> _SOURCE MATERIAL_
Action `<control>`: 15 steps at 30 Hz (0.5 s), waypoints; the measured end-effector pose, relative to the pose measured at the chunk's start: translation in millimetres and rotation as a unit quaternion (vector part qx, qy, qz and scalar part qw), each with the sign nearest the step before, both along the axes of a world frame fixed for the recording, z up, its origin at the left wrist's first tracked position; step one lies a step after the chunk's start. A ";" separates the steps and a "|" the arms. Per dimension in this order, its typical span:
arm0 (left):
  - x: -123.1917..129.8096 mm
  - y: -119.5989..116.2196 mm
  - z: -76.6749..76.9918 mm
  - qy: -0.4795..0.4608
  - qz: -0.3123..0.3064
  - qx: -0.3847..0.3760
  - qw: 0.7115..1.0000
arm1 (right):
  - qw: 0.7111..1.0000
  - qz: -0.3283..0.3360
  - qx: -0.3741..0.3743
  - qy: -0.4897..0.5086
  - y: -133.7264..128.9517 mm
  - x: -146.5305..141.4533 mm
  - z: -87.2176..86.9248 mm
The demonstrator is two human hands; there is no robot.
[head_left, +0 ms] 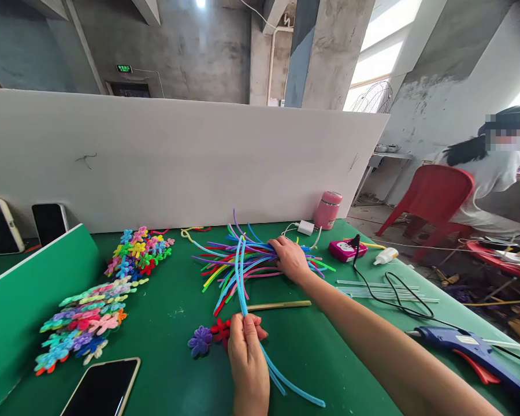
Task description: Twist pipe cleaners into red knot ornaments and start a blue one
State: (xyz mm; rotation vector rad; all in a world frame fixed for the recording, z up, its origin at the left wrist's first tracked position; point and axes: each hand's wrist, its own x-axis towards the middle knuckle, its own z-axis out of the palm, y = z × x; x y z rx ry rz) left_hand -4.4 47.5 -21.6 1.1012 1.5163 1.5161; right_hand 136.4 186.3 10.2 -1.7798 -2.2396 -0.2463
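Observation:
Upright in my left hand (248,352), light blue pipe cleaners (241,280) are pinched between thumb and fingers, their lower ends curving out to the right. Farther back, my right hand (291,260) reaches over a loose pile of multicoloured pipe cleaners (225,263), its fingers closed on some of them; the fingertips are partly hidden. A purple pipe-cleaner flower (200,341) and a red flower (220,331) lie just left of my left hand. Between the two hands, a thin wooden stick (281,305) rests on the green table (169,329).
Finished flowers lie in piles (82,323) at left, near a phone (104,388). To the right are a blue glue gun (468,346) with a black cord, clear glue sticks (385,292), a magenta box (347,250) and a pink flask (328,210). A seated person (489,173) is beyond.

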 end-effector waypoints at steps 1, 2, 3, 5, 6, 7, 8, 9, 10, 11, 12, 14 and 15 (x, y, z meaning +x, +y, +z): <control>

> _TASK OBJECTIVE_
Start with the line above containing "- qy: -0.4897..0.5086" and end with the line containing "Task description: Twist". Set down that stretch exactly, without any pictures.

> _OUTPUT OF THE EXERCISE_
  - qy: -0.4897..0.5086
  - y: -133.7264..128.9517 mm
  - x: -146.5305..141.4533 mm
  - z: -87.2176..86.9248 mm
The demonstrator is two human hands; there is no robot.
[head_left, +0 ms] 
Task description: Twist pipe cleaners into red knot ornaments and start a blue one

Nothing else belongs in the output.